Any picture in the data below should be skipped, while every line is repeated exactly.

╭─ SOURCE RECORDS

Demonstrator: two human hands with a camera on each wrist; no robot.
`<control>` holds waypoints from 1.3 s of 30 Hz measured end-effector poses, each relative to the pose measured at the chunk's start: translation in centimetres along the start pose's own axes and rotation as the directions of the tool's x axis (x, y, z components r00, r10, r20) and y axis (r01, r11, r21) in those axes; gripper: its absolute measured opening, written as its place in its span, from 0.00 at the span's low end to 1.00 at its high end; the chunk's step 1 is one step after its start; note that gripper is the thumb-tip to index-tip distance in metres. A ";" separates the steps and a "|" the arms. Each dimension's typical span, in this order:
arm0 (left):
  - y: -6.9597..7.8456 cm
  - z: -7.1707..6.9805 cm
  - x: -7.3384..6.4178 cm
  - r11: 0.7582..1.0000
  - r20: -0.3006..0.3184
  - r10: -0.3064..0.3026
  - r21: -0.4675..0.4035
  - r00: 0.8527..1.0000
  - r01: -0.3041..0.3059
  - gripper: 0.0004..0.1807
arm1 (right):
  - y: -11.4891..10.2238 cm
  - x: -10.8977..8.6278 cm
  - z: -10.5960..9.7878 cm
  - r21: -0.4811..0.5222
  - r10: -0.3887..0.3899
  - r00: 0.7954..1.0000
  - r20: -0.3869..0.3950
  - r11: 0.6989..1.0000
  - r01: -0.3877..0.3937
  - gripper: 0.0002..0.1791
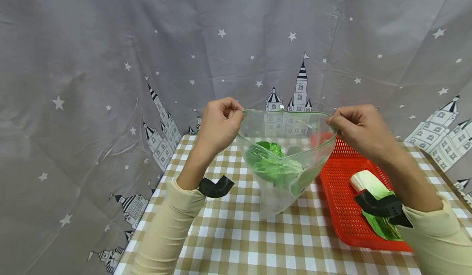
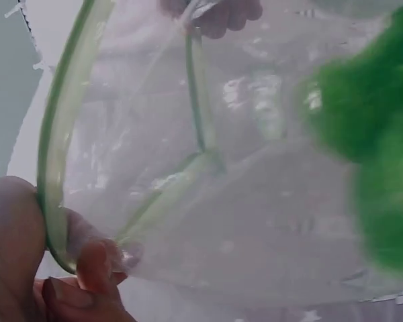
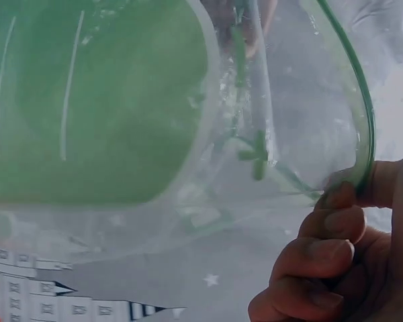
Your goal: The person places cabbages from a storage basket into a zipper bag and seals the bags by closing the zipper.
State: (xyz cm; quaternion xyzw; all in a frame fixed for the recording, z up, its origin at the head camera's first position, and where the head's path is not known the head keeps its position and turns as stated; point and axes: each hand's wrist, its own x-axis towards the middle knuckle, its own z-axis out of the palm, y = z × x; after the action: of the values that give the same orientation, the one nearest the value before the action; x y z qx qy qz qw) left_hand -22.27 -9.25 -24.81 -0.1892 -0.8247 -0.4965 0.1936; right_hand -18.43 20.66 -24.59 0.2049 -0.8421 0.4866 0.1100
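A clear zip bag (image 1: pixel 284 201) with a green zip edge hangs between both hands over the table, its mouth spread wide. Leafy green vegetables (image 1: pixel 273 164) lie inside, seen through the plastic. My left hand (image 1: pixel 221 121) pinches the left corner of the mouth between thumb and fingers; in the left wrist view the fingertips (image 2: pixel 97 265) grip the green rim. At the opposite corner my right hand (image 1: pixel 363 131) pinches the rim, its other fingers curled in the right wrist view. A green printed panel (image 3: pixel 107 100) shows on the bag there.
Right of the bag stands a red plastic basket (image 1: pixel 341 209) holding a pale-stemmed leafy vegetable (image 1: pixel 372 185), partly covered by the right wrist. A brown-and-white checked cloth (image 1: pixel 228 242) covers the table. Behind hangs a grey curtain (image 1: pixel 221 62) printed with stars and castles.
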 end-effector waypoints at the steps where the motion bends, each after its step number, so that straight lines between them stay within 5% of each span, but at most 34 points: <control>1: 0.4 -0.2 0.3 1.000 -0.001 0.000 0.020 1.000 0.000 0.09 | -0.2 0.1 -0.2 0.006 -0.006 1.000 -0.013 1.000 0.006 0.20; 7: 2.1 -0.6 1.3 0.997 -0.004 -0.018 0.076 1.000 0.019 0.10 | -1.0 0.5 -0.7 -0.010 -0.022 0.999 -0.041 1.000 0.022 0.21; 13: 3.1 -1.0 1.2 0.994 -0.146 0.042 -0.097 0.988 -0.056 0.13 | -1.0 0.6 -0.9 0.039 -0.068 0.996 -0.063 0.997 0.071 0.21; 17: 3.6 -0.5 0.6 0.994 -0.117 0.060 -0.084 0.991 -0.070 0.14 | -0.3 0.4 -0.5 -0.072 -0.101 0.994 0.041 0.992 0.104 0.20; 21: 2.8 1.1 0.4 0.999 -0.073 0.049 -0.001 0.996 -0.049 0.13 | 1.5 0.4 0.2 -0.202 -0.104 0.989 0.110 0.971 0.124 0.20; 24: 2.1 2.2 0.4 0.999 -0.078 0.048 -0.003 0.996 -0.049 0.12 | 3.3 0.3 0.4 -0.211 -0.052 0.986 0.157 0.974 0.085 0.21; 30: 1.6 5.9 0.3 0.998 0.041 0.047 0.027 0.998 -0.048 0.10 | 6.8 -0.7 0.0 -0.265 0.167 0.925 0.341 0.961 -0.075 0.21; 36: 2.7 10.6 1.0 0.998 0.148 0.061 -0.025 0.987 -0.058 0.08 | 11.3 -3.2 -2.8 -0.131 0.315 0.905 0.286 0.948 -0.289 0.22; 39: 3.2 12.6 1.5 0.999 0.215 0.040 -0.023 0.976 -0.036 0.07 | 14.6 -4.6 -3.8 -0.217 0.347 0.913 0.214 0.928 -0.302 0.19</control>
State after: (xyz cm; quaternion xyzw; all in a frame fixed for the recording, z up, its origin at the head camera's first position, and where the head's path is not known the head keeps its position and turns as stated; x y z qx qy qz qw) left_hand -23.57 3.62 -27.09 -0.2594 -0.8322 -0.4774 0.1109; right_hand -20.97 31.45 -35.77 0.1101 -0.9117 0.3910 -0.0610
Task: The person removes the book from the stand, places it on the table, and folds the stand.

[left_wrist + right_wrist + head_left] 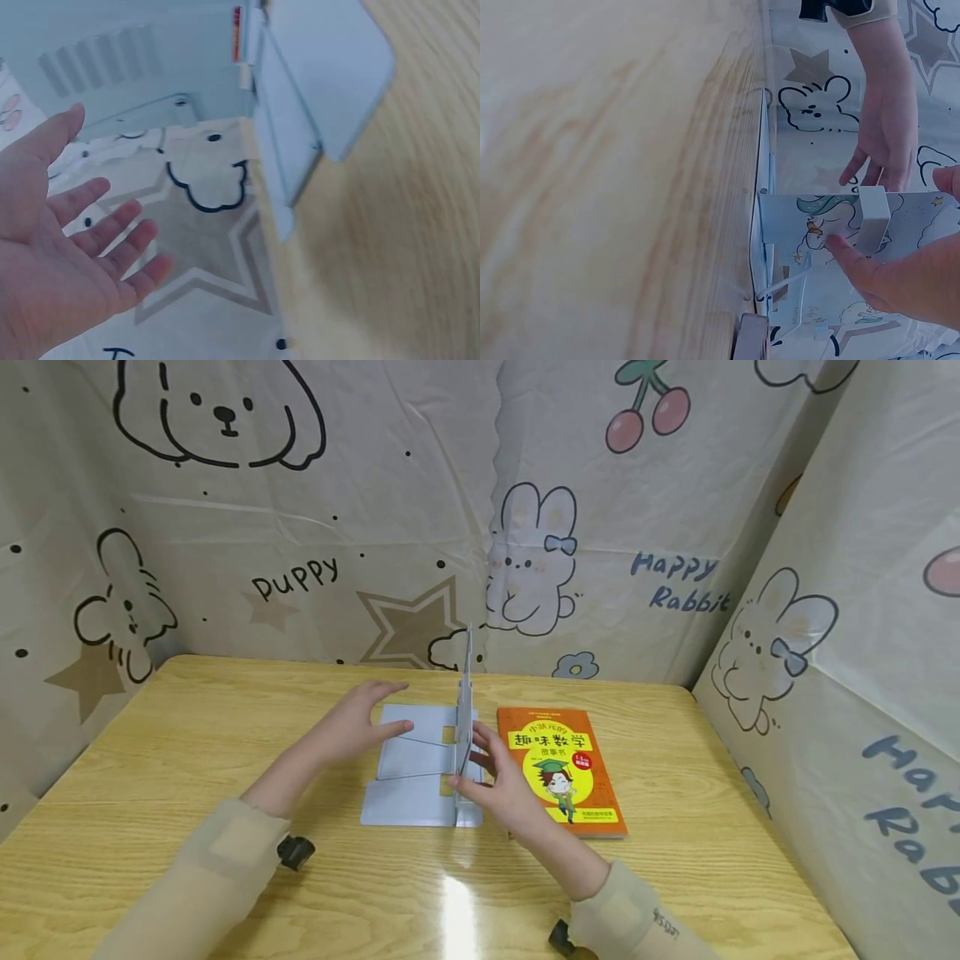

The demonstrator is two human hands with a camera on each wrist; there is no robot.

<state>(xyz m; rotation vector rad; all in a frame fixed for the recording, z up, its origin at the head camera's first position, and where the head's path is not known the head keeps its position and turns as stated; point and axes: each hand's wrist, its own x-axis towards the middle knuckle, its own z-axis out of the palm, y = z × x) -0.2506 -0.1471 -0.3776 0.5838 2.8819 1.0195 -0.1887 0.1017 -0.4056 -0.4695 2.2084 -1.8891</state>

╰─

YOUR SOLUTION ->
Demonstrator: two human hands with a camera on each wrist; no robot.
`<control>` holds waypoints from 1.3 s of 30 Hz measured end-effector poses, each relative to the pose measured at the chunk's start: translation in centimetres along the start pose's own axes and rotation as the directions of the tool's x axis (x, y, z components r00, r10, r20) and y axis (r01, r11, r21) in those axes; gripper: its absolute measured opening, written as its place in its span, from 0.00 at the span's low end to 1.00 at its high end; the chunk's step 1 is one step after its start; note that gripper is the thumb-tip to index-tip distance in metres. A ";" separates the steps and a "|" the arms. Each dimension's typical span, in this order:
arm0 (left):
  - y: -6.9597..7.8456 cm
  - z: -7.1707..6.9805 cm
  - x: -7.3384..6.4178 cm
  - r11: 0.7582..1.0000
  - r20: -0.3006..0.3184
  - r10: -0.3064..0.3026
  - r21: -0.4675..0.4035
  - r00: 0.8527..1.0000
  - r01: -0.3041..0.3059
  - gripper: 0.0004..0.1807
arm1 (right):
  - y: -11.4891..10.2238 cm
  - x: -10.8977..8.6278 cm
  - z: -10.5960..9.7878 cm
  - r21: -0.4811..0.5222
  - r10: -0.3887..0.3899
  - r00: 0.7954..1.0000
  - r20: -0.3869..0.3950
  - r11: 0.6989..1.0000
  - r01: -0.3877..0.3937
  - gripper: 0.0002..0.1791
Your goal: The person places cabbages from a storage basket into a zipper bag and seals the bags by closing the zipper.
State: (xyz cm; quaternion xyzw; all in a frame fixed for the recording, z up, its origin at the head camera's first position, and where the head's path is not known the head keeps its position and turns as stated; point and axes: each hand's wrist, its own x-axis towards the middle knuckle, its own z-axis out of the palm, y = z × x; after the action: of the values that give the same orientation, the one nearest the value before the action; x y z qx qy qz qw) left_hand -22.27 -9.25 -24.81 -0.1892 -0.8247 -0.4965 0.1936; right_hand -18.43 20.66 -24.59 0.2049 -0.8421 0.4866 0.1100
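A clear zip bag (image 1: pixel 284 201) with a green zip edge hangs between both hands over the table, its mouth spread wide. Leafy green vegetables (image 1: pixel 273 164) lie inside, seen through the plastic. My left hand (image 1: pixel 221 121) pinches the left corner of the mouth between thumb and fingers; in the left wrist view the fingertips (image 2: pixel 97 265) grip the green rim. At the opposite corner my right hand (image 1: pixel 363 131) pinches the rim, its other fingers curled in the right wrist view. A green printed panel (image 3: pixel 107 100) shows on the bag there.
Right of the bag stands a red plastic basket (image 1: pixel 341 209) holding a pale-stemmed leafy vegetable (image 1: pixel 372 185), partly covered by the right wrist. A brown-and-white checked cloth (image 1: pixel 228 242) covers the table. Behind hangs a grey curtain (image 1: pixel 221 62) printed with stars and castles.
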 end-effector waypoints at the steps where the motion bends, each after its step number, so that straight lines between them stay within 5% of each span, but at most 34 points: <control>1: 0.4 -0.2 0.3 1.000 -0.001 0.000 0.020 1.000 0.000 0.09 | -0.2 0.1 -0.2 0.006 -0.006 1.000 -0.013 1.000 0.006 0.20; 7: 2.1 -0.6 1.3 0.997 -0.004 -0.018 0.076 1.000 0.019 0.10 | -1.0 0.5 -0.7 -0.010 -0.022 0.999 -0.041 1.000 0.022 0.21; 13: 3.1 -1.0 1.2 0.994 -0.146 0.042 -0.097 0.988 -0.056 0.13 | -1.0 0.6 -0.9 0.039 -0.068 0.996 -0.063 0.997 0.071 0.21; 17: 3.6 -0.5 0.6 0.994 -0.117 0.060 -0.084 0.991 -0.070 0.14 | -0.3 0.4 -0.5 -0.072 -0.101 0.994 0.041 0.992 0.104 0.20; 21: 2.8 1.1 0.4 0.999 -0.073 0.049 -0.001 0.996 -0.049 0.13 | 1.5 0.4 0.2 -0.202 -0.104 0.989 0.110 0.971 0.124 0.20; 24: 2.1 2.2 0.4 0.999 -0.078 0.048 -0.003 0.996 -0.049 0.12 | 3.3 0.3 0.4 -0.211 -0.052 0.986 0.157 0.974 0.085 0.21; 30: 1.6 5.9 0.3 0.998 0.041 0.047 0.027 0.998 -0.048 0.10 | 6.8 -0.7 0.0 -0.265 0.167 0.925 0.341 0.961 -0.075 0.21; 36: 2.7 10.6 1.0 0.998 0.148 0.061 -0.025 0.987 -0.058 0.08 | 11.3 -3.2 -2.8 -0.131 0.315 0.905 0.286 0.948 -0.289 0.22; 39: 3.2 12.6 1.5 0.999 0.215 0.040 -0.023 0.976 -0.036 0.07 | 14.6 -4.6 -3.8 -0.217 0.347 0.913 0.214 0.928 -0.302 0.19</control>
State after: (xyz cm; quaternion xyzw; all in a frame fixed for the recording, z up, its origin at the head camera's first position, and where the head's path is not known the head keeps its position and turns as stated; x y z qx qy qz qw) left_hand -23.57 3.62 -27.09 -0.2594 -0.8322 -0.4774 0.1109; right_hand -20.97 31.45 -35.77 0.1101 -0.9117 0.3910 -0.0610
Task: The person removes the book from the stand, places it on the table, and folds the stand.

[left_wrist + right_wrist + head_left] 

The demonstrator is two human hands with a camera on each wrist; there is no robot.

<state>(xyz m; rotation vector rad; all in a frame fixed for the recording, z up, its origin at the head camera's first position, and where the head's path is not known the head keeps its position and turns as stated; point and axes: each hand's wrist, its own x-axis towards the middle knuckle, its own z-axis out of the palm, y = z × x) -0.2506 -0.1471 -0.3776 0.5838 2.8819 1.0195 -0.1887 0.1017 -0.4056 -0.4695 2.2084 -1.8891</state>

There is no more output for this exercise.